Последнее путешествие полковника Фосетта (Парнов, Емцев) - страница 26

Над сельвой взошла луна, чудовищная и желтая, как на полотнах сюрреалистов.

Я представил себе, как выглядит храм ночью. Залитый холодным ртутным светом, он словно отлит из опалесцирующего стекла. Крутая, заросшая травой и кустарником лестница уходит в небо и тает в черной тени. Низвергнутые временем изваяния неведомых богов почти нельзя различить за деревьями и кустами. Они напоминают о себе лишь бликами сумасшедшего лунного света. Из низин тянет сыростью и запахом перегноя. Кричат обезьяны…

Когда я впервые увидел среди этих прекрасных и грозных памятников обезьян, они показались мне духами усопших, охранявшими развалины своих поселений. Они прыгали по широким искривленным ступеням, собирались на высокой террасе, пропадали в черной тени выпавших каменных блоков. А потом, испустив пронзительный крик, все разом цеплялись за лианы и исчезали под черным готическим сводом леса.

- Скажите, сеньор Альфонзо, а вы сами верите в древние финикийские поселения на Амазонке? - спросил я, набивая трубку черным венесуэльским табаком.

- Каждая встреча с таким вот сооружением, - он машет рукой в сторону пирамиды, - пробуждает во мне надежду, что когда-нибудь эта тайна будет раскрыта.

- Но возможно ли это? При столь примитивной технической оснащенности тогдашних мореплавателей…

- Что мы знаем о прошлом человечества! - горячо восклицает де Моран. - Мы постигли космос и атомное ядро, но забыли про историю. Время безжалостно, на то оно и время…

Мне не кажется удивительным, что жители Тира или Сидона добрались сюда на своих судах. Финикийцы - искусные мореплаватели, и их корабли лучше каравелл Христофора Колумба. Возможно… Я, во всяком случае, верю в древние города, как верил в них Фосетт. Но те, кто пытался вырвать тайну у сельвы насилием, погибали. Нужно ждать. Тайна откроется сама. Открылась же людям эта пирамида, простоявшая никем не замеченной двенадцать веков. Просто пришло ее время. А время древних городов еще не наступило. Будем ждать.

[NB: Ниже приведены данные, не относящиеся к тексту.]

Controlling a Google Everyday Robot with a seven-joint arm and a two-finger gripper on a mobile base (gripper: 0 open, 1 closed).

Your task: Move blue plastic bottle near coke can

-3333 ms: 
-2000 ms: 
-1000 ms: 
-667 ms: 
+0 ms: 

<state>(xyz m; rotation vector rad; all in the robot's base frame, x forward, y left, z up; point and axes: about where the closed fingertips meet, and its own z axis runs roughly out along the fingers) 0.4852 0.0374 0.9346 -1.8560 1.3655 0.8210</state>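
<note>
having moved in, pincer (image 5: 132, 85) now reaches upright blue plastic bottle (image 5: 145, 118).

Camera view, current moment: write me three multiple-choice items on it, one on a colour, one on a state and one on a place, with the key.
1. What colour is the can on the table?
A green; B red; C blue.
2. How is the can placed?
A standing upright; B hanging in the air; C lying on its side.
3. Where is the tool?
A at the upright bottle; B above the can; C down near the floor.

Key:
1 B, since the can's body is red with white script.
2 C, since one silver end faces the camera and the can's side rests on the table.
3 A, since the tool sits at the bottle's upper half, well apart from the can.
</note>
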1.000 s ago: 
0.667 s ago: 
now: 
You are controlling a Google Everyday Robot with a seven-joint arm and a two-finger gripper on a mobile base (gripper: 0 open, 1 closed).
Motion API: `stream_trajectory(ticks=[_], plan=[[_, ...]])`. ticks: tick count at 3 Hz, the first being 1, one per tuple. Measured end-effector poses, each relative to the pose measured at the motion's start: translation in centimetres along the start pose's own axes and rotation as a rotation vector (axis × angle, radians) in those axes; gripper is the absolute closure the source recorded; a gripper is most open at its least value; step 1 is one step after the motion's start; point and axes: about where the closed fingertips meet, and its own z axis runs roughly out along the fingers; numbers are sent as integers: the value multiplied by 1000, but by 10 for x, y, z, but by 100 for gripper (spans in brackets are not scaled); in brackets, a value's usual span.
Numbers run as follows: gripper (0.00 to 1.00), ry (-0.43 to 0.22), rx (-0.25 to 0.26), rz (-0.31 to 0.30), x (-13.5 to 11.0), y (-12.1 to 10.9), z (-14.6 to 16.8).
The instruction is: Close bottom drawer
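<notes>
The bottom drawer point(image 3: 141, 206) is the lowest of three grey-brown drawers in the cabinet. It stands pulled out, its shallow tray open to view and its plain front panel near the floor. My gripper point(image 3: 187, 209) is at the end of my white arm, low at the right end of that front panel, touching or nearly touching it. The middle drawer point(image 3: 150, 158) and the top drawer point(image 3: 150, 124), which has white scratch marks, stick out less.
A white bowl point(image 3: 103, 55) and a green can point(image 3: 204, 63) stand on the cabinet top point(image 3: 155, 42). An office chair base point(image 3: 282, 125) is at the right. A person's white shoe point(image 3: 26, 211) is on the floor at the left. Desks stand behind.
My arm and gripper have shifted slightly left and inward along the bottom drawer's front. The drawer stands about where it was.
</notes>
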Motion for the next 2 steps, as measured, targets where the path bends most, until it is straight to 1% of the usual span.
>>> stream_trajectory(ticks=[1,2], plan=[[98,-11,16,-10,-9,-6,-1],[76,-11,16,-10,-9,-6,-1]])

Я с интересом взглянул на де Морана. Это что-то новое. Археолог-фаталист

- такое в научной практике встречается не часто. Мне почему-то не захотелось продолжать разговор о поисках древних городов. Он почувствовал это. Я попытался перевести беседу на микробов. Но мне не удалось вернуть возникшую и оборвавшуюся между нами связь. Мой собеседник отвечал неохотно и вяло, он думал о чем-то своем. Поняв, что сегодня ничего путного не выйдет, мы отправились спать.

Я запомнил этот вечерний разговор только потому, что с ним у меня связано странное и острое ощущение. Раньше сельва казалась мне живой, таинственной силой, лишенной определенной формы и конкретности. Что-то вроде большой волны, которая накрывает вас с головой, и вы теряете представление, где низ и верх, начало и конец. Живая, но неразумная стихия, действующая сразу на все органы чувств. Этой стихийной силой можно восторгаться, можно ненавидеть или бояться ее, но ее нельзя понять. Она либо освобождает вас, либо покоряет, вы раб или властелин, но никогда вы не станете собеседником сельвы.